What financial advice can New Zealand practitioners offer clients?

Content Summary

August 2021

This article was current at the time of publication.

Accounting practitioners in New Zealand need to be mindful they don’t inadvertently provide financial advice to retail clients now that a new regulatory regime – which took effect 15 March 2021 – is in place.

The three previous levels of financial advisers have been removed. All financial advisers must now meet the same standards and are subject to the Code of Professional Conduct for Financial Advice Services.

Accountants are generally exempted from the new regime – with some provisos – depending on the level and extent of advice they offer clients during the standard course of business. 

“The first question I would ask myself if I was an accountant is: ‘Am I excluded from the new regime?’” says Michael Hewes, Head of Financial Advice at the Financial Markets Authority (FMA). 

“The exclusion for accountants is largely the same but the regime as a whole is a big change for financial advice in New Zealand,” Hewes says. 

“It brings in a lot of those that weren’t in our remit directly before, such as mortgage and insurance advisers.”

Narrow exclusion terms

If you’re a qualified statutory accountant, you may be excluded from the new regime. On the other hand, a couple of things make the exclusion quite narrow.

According to Hewes, one is that the advice be given in the ordinary course of carrying on your occupation.
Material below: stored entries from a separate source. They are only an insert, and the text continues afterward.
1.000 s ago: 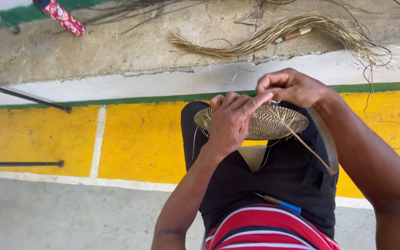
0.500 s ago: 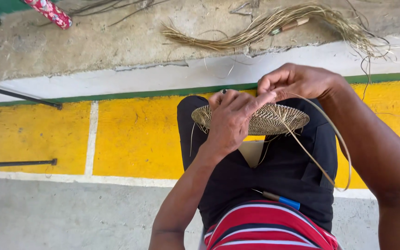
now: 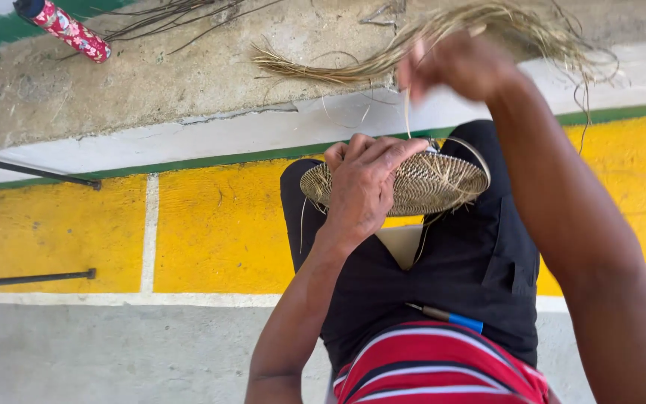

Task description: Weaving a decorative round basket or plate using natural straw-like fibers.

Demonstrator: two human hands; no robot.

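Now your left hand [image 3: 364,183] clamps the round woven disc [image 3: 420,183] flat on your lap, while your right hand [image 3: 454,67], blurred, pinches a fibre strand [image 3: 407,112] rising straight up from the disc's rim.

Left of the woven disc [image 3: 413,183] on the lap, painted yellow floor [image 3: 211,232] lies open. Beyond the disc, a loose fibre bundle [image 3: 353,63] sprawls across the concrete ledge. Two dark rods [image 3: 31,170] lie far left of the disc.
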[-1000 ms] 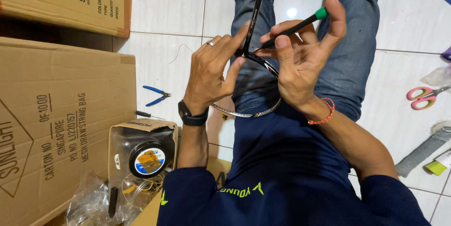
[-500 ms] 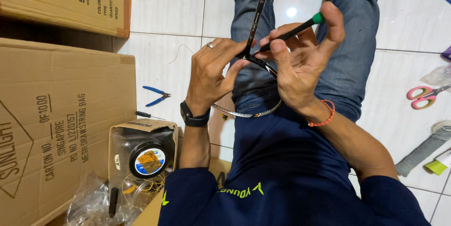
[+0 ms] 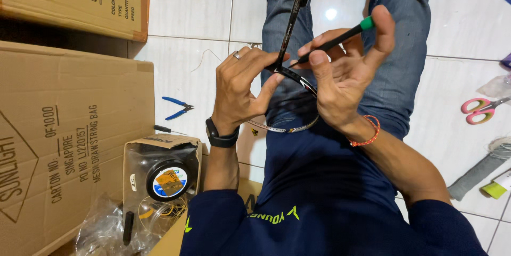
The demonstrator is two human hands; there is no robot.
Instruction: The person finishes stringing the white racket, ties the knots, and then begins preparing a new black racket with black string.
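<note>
Floor [image 3: 191, 16] of white tiles, seen from above our lap. We count two cardboard boxes [image 3: 64, 144], one pair of blue pliers [image 3: 178, 108], one pair of pink scissors [image 3: 481, 109] and one spool of string [image 3: 169, 180] in a clear case. Our left hand [image 3: 245, 88] pinches the black racket frame [image 3: 290, 48] between thumb and fingers. Our right hand [image 3: 346, 75] is closed on a green-capped tool [image 3: 340, 40], its tip meeting the frame just beside the left thumb.
</note>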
The second is that it needs to be an ancillary part of carrying on the principal activity of your occupation.

“For example, if I am a tax accountant and advising a client to dispose of something to meet their tax obligations, that advice is ancillary of my principal activity,” he says. 
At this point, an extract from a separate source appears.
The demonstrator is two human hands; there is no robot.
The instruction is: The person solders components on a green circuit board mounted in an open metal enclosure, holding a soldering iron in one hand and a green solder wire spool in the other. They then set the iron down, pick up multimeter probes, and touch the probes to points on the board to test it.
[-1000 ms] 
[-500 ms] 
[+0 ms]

“But [if] my client wants a second opinion on an investment plan another financial adviser has set up, that is likely not excluded.” 

Hewes notes practitioners should avoid recommending or giving an opinion on the acquisition or disposal of financial products covered in the Financial Markets Authority Act 2011

Accountants who have clients with trusts should also be mindful when discussing the disposal or acquisition of investments and certain products because it may fall outside the exclusion. 

Who needs to be licensed?

One of the biggest changes is that you now need a licence through the FMA to provide regulated financial advice in New Zealand or operate under a licensed financial advice provider (FAP). 

“Part of the regime entails new obligations for FAPs and their financial advisers,” Hewes says. “We call them duty provisions [and] they are quite principles-based.”

“For the first time, you have consistency against that broader advice market in New Zealand. We did have advisers that were unlicensed by us and then there were also advisers that registered through a government website. 

“For us as a regulator, it was quite hard to go through and be consistent.”

More than 10,700 financial advisers have come into the new licensing system, with more than 1800 transitional licences approved with nearly 1200 authorised bodies.